La psychose a gagné le quartier tout le week-end. Le bruit a couru, dans le 13e arrondissement de Paris, qu’un enfant d’une dizaine d’années aurait été enlevé, vendredi, à proximité du parvis Alan-Turing, situé derrière la bibliothèque François-Mitterrand. Le parquet a pris l’affaire très au sérieux et ouvert une enquête confiée à la brigade de protection des mineurs (BPM) de la police judiciaire. Mais ce lundi, la procédure « a été classée pour absence d’infraction », « aucun enlèvement n’étant avéré », indique le parquet à 20 Minutes.
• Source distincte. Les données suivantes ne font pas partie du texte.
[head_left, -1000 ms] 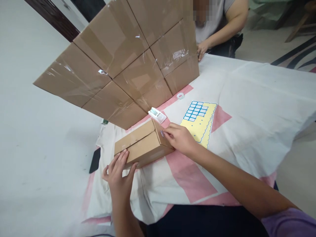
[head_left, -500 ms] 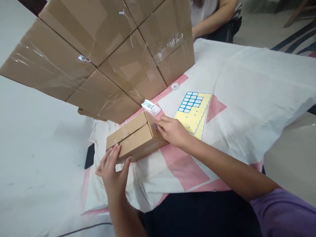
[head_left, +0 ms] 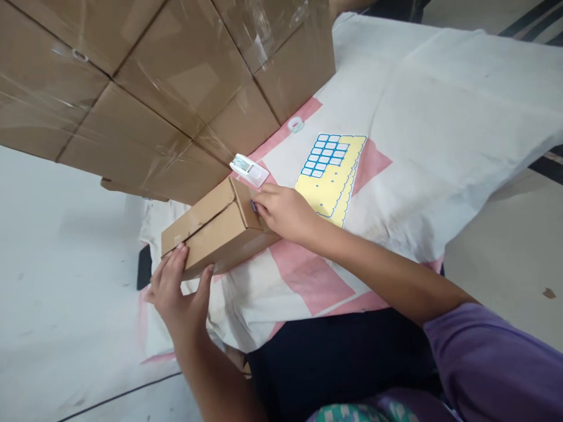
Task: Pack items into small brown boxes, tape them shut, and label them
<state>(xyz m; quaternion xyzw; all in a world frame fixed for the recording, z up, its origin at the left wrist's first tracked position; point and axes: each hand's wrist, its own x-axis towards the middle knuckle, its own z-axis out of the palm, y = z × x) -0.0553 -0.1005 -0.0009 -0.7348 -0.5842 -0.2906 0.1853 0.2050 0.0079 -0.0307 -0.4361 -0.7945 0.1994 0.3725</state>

C’est une femme qui a alerté les forces de l’ordre vendredi, vers 20h30. Comme l’a révélé Le Parisien, elle signale avoir vu quatre hommes forcer un enfant d’une dizaine d’années à monter dans le coffre d’une BMW à l’angle du passage Chanvin et de la rue Chevaleret. Elle décrit sommairement les occupants du véhicule aux fonctionnaires qui ne parviennent pas à retrouver sa trace dans le secteur. Premier élément troublant : son amie, qui l’accompagnait, précise ne pas avoir été témoin de la scène, affirmant avoir été simplement prévenue par la requérante.
Une doudoune déposée dans le coffre
Au regard de la gravité des faits dénoncés, le parquet des mineurs saisit en urgence la BPM. Deuxième élément étrange : aucun enlèvement d’enfant n’a été signalé au moment où les faits se seraient produits. Les enquêteurs parviennent à identifier le propriétaire de la voiture recherchée. « Ses effets ont été fouillés sans rien révéler », fait savoir le parquet de Paris.
Cet homme s’était effectivement rendu dans l’arrondissement avec des amis. Et l’un d’eux « avait déposé sa doudoune dans le coffre » de la BMW. « Les amis, dont l’un a fait un malaise cardiaque à l’occasion de son audition, ont tous confirmé le déroulé de leur après-midi. »
La femme qui a alerté la police s’est-elle trompée de bonne foi ? Est-elle l’autrice d’un mauvais canular ? Souhaitait-elle faire parler d’elle ? Un élément étonnant accrédite cette dernière thèse. Selon le parquet de Paris, « la signalante avait précédemment fait l’objet d’un rappel à la loi pour divulgation d’information fausse de sinistre de nature à provoquer l’intervention des secours, en 2021 ». Une infraction punie de 2 ans d’emprisonnement et de 30.000 euros d’amende.